Par Guillou Bitsutsu-Gielessen
Le chalenge du septennat d’Oligui Nguema ne sera pas uniquement le remboursement de la dette. Il sera, de manière plus structurelle et plus déterminante, celui de l’accès à l’énergie. Car il n’y aura pas de transformation économique réelle sans une transformation énergétique préalable.
Le Gabon s’est engagé dans une ambition historique : transformer sur son propre sol ses ressources minérales d’ici 2029. Cette orientation marque une rupture avec des décennies d’exportation de matières premières brutes, notamment le manganèse et plus tard le fer. Mais entre l’intention politique et la réalité industrielle, une équation demeure centrale : celle de l’énergie.
L’énergie est le moteur silencieux de toute industrialisation. Sans elle, aucune usine de transformation ne peut fonctionner durablement, encore moins des complexes métallurgiques aux exigences énergétiques élevées. Or, les gisements miniers se situent souvent dans des zones enclavées, éloignées des grands centres de production et de distribution électrique, tandis que les infrastructures nationales, notamment celles du réseau public, montrent déjà leurs limites en matière de couverture et de stabilité.
Dans ce contexte, une solution pragmatique s’impose progressivement : l’autonomie énergétique des sites d’exploitation. En investissant sur chaque site industriel avec leurs moyens propres sur leurs capacités de production — qu’elles soient thermiques, solaires, hydroélectriques ou hybrides — les opérateurs garantissent par l’énergie produite, la continuité de la production industrielle. Il s’agit d’une réponse à une contrainte structurelle d’énergie.
Mais cette autonomie énergétique des industries extractives ne doit pas devenir un piège. Le risque serait de voir émerger des “îlots de prospérité énergétique”, puissants, efficaces, mais totalement déconnectés des territoires environnants. Une enclave industrielle alimentée en énergie, au milieu de populations toujours privées d’électricité, serait une contradiction politique difficilement soutenable.
C’est pourquoi l’État doit aller au-delà de la logique de production autonome. Il doit imposer une doctrine de partage énergétique. Cette exigence pourrait être inscrite comme une clause non négociable dans le futur Code minier.
L’idée est simple mais structurante : instituer un véritable Contrat de Partage de Puissance. Les compagnies minières ne produiraient plus uniquement pour leur propre consommation, mais seraient tenues de dimensionner leurs infrastructures afin de générer un surplus énergétique destiné aux populations locales.
Ainsi, à la frontière des sites d’exploitation, une partie de l’électricité produite serait injectée vers les communautés environnantes. L’État, quant à lui, assurerait la distribution via ses propres infrastructures, en garantissant à la fois l’équité tarifaire et la maintenance du réseau.

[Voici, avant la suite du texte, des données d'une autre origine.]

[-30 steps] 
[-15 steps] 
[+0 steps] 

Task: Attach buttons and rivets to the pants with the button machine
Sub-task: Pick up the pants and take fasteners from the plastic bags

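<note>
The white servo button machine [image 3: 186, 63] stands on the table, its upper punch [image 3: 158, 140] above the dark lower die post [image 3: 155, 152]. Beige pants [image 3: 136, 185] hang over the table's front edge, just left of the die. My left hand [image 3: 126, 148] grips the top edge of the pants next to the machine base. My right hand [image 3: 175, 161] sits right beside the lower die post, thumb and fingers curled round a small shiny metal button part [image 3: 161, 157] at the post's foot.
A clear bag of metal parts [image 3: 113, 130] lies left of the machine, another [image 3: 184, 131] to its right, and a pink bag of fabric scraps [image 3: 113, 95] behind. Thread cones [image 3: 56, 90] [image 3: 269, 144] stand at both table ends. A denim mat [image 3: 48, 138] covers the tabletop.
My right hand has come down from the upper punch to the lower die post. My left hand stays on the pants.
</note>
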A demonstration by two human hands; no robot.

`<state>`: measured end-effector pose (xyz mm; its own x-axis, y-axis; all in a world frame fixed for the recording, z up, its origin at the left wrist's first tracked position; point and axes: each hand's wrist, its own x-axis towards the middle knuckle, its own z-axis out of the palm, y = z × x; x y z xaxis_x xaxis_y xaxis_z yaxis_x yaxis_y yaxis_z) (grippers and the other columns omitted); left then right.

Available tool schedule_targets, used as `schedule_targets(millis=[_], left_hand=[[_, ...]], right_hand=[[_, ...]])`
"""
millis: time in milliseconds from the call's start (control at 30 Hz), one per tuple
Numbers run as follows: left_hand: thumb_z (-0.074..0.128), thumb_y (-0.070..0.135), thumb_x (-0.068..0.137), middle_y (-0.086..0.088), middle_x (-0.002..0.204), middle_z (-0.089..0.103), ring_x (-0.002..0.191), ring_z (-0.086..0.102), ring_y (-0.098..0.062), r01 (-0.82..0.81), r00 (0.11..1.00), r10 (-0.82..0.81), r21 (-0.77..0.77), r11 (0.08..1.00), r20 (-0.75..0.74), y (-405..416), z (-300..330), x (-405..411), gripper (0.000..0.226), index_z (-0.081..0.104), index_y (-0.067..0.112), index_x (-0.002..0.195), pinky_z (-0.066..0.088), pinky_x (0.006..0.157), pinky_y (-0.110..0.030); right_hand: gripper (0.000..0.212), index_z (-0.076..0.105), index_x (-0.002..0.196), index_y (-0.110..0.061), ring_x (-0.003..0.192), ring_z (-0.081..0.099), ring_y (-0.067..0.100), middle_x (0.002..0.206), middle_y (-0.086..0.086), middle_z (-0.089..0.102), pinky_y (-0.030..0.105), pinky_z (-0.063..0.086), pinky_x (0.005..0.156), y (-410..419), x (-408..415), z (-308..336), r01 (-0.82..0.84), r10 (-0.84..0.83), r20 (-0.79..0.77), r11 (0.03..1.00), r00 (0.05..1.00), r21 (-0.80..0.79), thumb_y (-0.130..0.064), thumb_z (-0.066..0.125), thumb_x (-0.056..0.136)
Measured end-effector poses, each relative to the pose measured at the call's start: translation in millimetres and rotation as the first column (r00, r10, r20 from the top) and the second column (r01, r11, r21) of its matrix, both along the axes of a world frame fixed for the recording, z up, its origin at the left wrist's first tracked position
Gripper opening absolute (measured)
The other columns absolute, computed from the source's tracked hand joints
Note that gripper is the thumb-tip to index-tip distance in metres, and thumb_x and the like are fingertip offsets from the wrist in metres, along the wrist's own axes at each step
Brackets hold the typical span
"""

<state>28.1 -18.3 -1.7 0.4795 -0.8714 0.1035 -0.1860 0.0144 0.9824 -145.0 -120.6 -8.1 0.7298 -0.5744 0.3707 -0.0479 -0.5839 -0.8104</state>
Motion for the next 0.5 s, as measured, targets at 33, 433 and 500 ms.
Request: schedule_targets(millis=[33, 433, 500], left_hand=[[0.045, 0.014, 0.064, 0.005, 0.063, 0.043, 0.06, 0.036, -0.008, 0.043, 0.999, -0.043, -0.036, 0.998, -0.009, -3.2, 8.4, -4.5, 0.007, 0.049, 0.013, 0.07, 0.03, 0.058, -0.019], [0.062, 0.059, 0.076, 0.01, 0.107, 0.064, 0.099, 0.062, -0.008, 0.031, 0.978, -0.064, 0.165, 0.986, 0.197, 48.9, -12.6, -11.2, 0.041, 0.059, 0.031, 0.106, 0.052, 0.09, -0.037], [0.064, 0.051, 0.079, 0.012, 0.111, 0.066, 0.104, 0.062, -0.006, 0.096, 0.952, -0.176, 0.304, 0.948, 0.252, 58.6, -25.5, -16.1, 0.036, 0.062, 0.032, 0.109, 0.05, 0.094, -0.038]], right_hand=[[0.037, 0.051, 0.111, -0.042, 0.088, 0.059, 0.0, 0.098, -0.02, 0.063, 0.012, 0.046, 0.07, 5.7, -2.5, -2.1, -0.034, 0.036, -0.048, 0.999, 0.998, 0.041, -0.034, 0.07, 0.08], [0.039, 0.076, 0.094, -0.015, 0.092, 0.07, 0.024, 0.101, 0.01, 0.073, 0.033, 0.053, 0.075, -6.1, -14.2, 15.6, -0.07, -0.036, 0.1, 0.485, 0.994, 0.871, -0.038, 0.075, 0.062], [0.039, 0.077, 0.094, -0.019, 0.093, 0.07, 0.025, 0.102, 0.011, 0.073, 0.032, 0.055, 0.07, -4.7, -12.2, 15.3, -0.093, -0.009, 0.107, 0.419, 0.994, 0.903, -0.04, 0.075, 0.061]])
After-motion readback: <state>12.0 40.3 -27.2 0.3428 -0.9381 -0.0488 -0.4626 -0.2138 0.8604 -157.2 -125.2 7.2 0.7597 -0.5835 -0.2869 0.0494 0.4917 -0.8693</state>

Dans ce schéma, l’investissement privé reste concentré sur la production, mais la distribution demeure un monopole public. Ce choix n’est pas anodin : il constitue une garantie de souveraineté énergétique et évite toute captation directe de l’accès à l’électricité par des opérateurs privés.
Pour rendre ce modèle viable socialement, un autre levier devient essentiel : la subvention du prix de l’électricité. Grâce aux taxes et redevances issues de l’exploitation minière, l’État pourrait mettre en place un tarif social de l’énergie destiné aux ménages les plus modestes. Il s’agirait alors d’un mécanisme de redistribution directe de la richesse extractive vers le pouvoir d’achat des citoyens.
L’État ferait ainsi d’une pierre trois coups : transformer localement les ressources du sous-sol, améliorer l’accès à l’électricité et réduire le coût de la vie.
Les bénéfices d’un tel modèle seraient multiples. D’abord, une électrification accélérée des zones rurales et enclavées, souvent exclues des dynamiques de développement. Ensuite, l’émergence d’un tissu économique local plus dynamique, porté par les petites entreprises, l’artisanat et les services. Enfin, une stabilisation sociale autour des zones minières, en réduisant les tensions liées aux inégalités d’accès aux ressources.
Le Gabon de demain ne pourra pas se limiter à être un simple exportateur de minerais transformés. Il devra devenir une nation où chaque site industriel devient aussi un point de diffusion du développement. Là où la terre produit des richesses, l’énergie devra désormais produire du bien-être.
C’est à cette condition que la transformation minérale annoncée pourra réellement devenir une transformation nationale.